Work instructions: Copy out the entries below exactly as they stand, but only from the line containing "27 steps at" through the line containing "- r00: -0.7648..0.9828".

(Beginning of Information supplied)

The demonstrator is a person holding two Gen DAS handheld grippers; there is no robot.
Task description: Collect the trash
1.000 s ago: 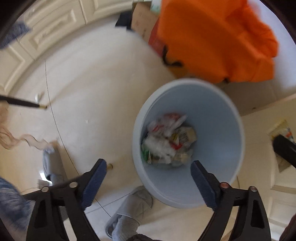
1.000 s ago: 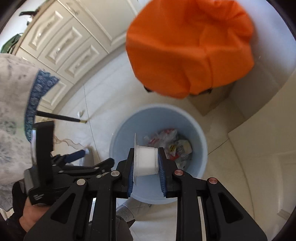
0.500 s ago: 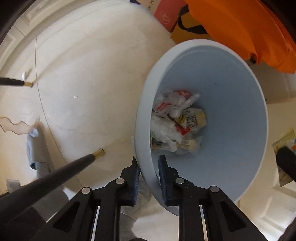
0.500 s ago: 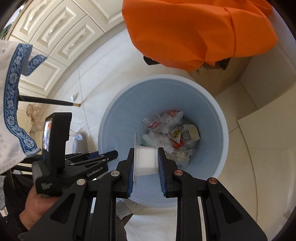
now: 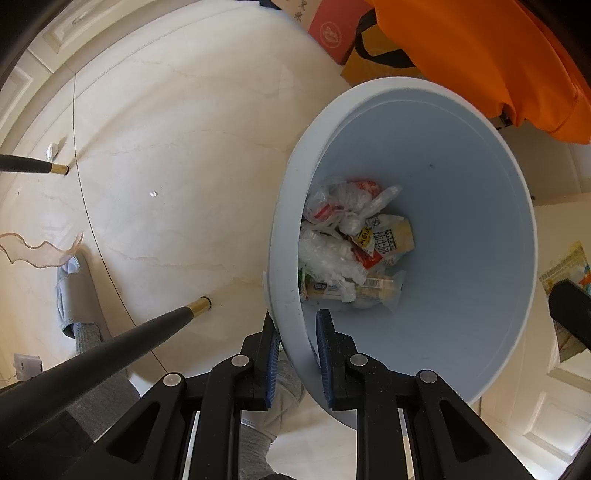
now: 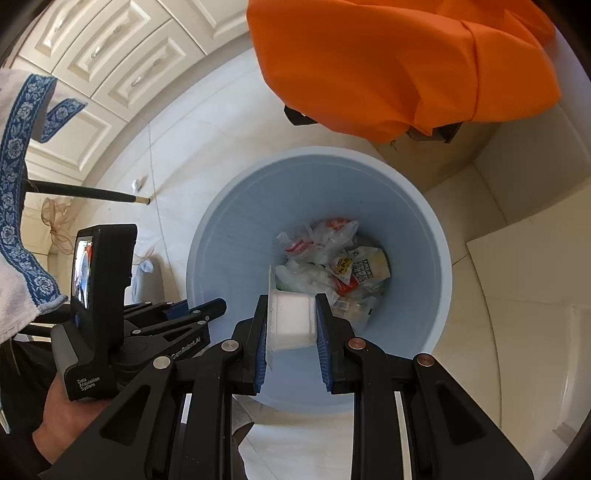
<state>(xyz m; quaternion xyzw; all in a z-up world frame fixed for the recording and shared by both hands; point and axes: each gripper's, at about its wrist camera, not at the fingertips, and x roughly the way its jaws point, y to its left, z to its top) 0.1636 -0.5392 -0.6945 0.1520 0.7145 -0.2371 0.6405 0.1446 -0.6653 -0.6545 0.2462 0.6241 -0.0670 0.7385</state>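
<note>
A pale blue trash bin (image 5: 461,155) stands on the floor with several wrappers and plastic bags (image 5: 351,243) at its bottom. My left gripper (image 5: 295,354) is shut on the bin's near rim, one finger outside and one inside. In the right wrist view the bin (image 6: 229,236) is below me. My right gripper (image 6: 290,332) is shut on a small white plastic cup (image 6: 291,321) and holds it over the bin's opening. The left gripper (image 6: 192,310) shows there at the bin's left rim.
An orange cloth (image 6: 388,59) drapes over cardboard boxes (image 5: 332,29) behind the bin. Black table legs (image 5: 110,347) with brass tips stand on the cream floor. A grey slipper (image 5: 74,291) is at left, and a crumpled scrap (image 6: 137,183) lies near the cabinets (image 6: 96,62).
My left gripper went from wide open to shut on the bin's rim. My right gripper carried the white cup lower and closer over the bin.
</note>
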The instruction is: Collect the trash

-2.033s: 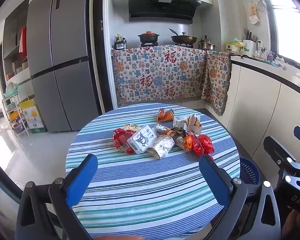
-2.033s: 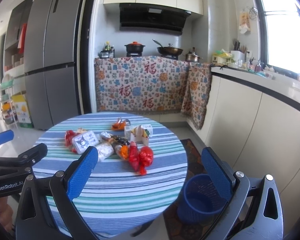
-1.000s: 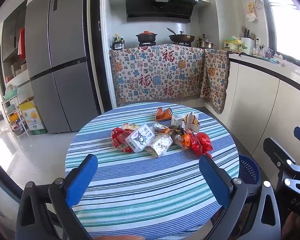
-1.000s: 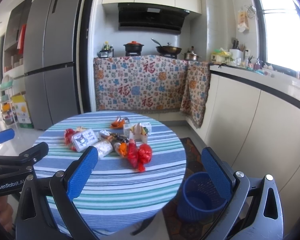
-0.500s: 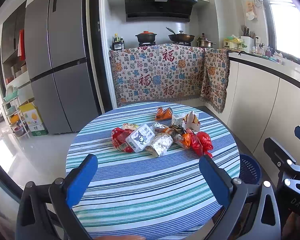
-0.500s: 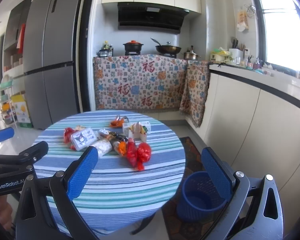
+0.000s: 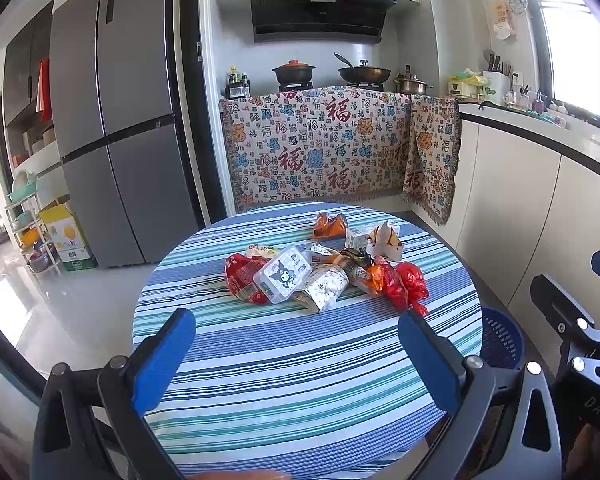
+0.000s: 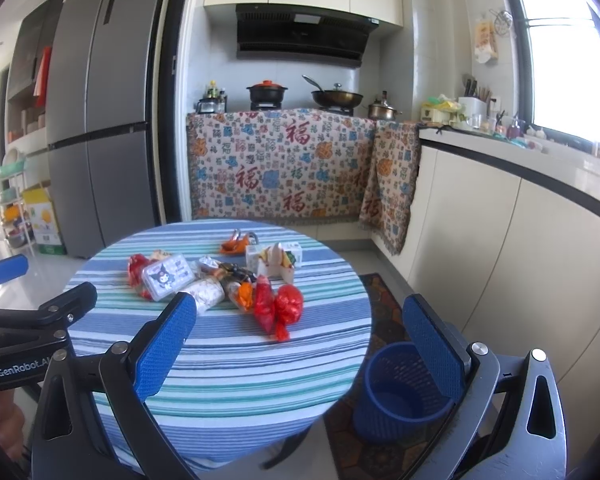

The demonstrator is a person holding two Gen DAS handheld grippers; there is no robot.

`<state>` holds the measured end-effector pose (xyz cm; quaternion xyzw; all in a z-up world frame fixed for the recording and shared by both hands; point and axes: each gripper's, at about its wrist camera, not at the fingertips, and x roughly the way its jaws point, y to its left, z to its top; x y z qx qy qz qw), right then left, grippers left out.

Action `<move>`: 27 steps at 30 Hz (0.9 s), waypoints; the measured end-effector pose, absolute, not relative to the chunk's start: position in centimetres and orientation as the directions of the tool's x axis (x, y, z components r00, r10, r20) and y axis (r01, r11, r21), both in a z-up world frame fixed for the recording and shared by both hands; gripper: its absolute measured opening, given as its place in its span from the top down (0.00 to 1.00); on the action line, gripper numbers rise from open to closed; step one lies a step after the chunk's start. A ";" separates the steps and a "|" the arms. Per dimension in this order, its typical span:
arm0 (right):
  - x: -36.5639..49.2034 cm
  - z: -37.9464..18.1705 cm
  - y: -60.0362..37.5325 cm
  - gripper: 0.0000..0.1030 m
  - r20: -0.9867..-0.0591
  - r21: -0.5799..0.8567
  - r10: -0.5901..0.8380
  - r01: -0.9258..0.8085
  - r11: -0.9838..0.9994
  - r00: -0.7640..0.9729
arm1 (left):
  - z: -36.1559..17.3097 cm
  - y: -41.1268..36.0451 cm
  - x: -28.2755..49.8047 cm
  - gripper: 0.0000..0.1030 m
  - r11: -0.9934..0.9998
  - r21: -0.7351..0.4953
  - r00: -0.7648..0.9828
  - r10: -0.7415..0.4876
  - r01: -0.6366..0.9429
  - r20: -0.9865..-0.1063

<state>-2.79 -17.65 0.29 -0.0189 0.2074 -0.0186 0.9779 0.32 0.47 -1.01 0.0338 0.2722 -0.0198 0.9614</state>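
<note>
A heap of trash lies mid-table on the striped round table (image 7: 292,360) (image 8: 228,376): a clear box with a cartoon sticker (image 7: 283,274) (image 8: 167,276), a red wrapper (image 7: 241,273), a silver pouch (image 7: 325,286), a red plastic bag (image 7: 408,280) (image 8: 280,306), an orange wrapper (image 7: 327,225) and a white carton (image 7: 384,239) (image 8: 278,258). A blue mesh bin (image 8: 400,392) (image 7: 500,338) stands on the floor right of the table. My left gripper (image 7: 296,360) and right gripper (image 8: 300,340) both hover open near the table's front edge, holding nothing.
A grey fridge (image 7: 112,128) stands at the back left, with a shelf rack and boxes (image 7: 60,240) beside it. A patterned cloth (image 7: 332,148) hangs over the stove counter behind. White cabinets (image 8: 500,248) run along the right. A dark rug (image 8: 384,304) lies under the bin.
Both views have pulled back and risen slightly from the table, so the trash heap looks a little farther off. Both grippers stay open.
</note>
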 end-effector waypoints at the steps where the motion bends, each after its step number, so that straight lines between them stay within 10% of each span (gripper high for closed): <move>1: -2.8 0.3 -17.6 0.00 -0.405 -0.044 -0.044 0.028 0.999 0.913 | -1.0 0.6 0.3 0.00 0.997 0.054 0.851 -0.020 0.056 -0.525; 27: -2.8 -0.1 -17.8 0.00 -0.413 -0.048 -0.045 0.028 0.998 0.910 | -2.1 1.0 0.9 0.00 0.997 0.049 0.836 -0.018 0.054 -0.549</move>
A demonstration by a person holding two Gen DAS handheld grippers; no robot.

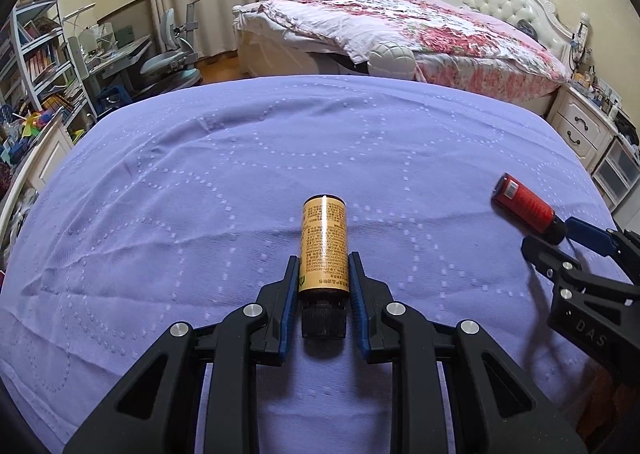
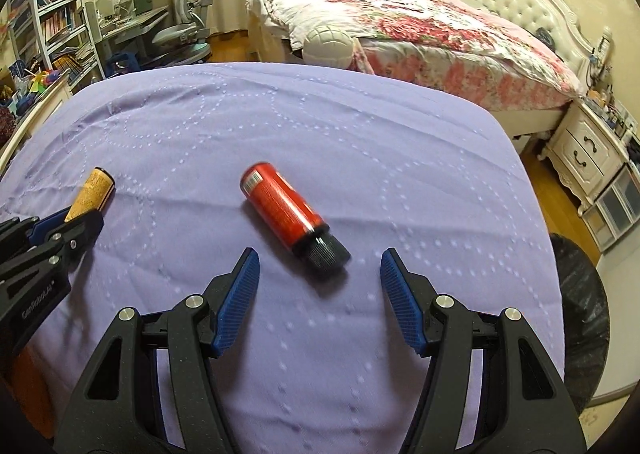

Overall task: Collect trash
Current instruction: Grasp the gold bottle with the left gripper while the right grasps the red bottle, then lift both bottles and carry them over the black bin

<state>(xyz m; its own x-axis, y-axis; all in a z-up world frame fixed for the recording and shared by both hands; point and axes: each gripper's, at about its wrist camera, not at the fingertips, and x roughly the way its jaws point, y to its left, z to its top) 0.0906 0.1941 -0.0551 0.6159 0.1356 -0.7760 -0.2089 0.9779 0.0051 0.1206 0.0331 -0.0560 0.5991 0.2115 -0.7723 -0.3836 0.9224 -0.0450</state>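
two bottles (image 1: 323,244) (image 2: 286,209); two tools (image 1: 324,274) (image 2: 320,274)

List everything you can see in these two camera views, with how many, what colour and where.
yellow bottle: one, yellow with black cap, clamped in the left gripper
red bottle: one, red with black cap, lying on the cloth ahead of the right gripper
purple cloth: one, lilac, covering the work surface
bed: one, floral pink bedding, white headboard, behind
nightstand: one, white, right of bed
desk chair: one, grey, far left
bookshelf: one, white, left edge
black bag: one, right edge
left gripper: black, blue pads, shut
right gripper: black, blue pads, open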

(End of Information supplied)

Exercise answer:
Action `<move>`: 27 steps at 30 Hz (0.9 s), waypoints; the measured end-effector pose, absolute, not relative to the chunk's start: position in centimetres and orientation as the directions of the tool's x axis (x, y, z components r00, r10, r20) and y axis (r01, r11, r21), both in a z-up world frame fixed for the recording and shared by both hands; gripper: its absolute measured opening, given as its place in its span from the top down (0.00 to 1.00); on the action line, gripper numbers rise from open to closed; step one lies a step after the chunk's start. A ";" separates the steps and a "|" the arms. Per dimension in this order, its typical span:
arm0 (right):
  - x: -36.5639..49.2034 cm
  - z: -37.9464..18.1705 cm
  - y: -60.0362..37.5325 cm
  - gripper: 0.0000..0.1030 m
  - r20: -0.9867..-0.0591
  - r21: -0.5799..0.8567
  - r10: -0.5901..0.8380
  - r01: -0.9258..0.8085
  - r11: -0.9838..0.9994
  - r00: -0.7640..0.9729
arm1 (left):
  - z: -36.1559..17.3097 cm
  - y: -41.1268..36.0451 cm
  - x: -28.2755..49.8047 cm
  - gripper: 0.0000..0.1030 m
  - r11: -0.9934..0.9998
  - r21: -0.7351..0.4953
  - r00: -0.7648..0.9828

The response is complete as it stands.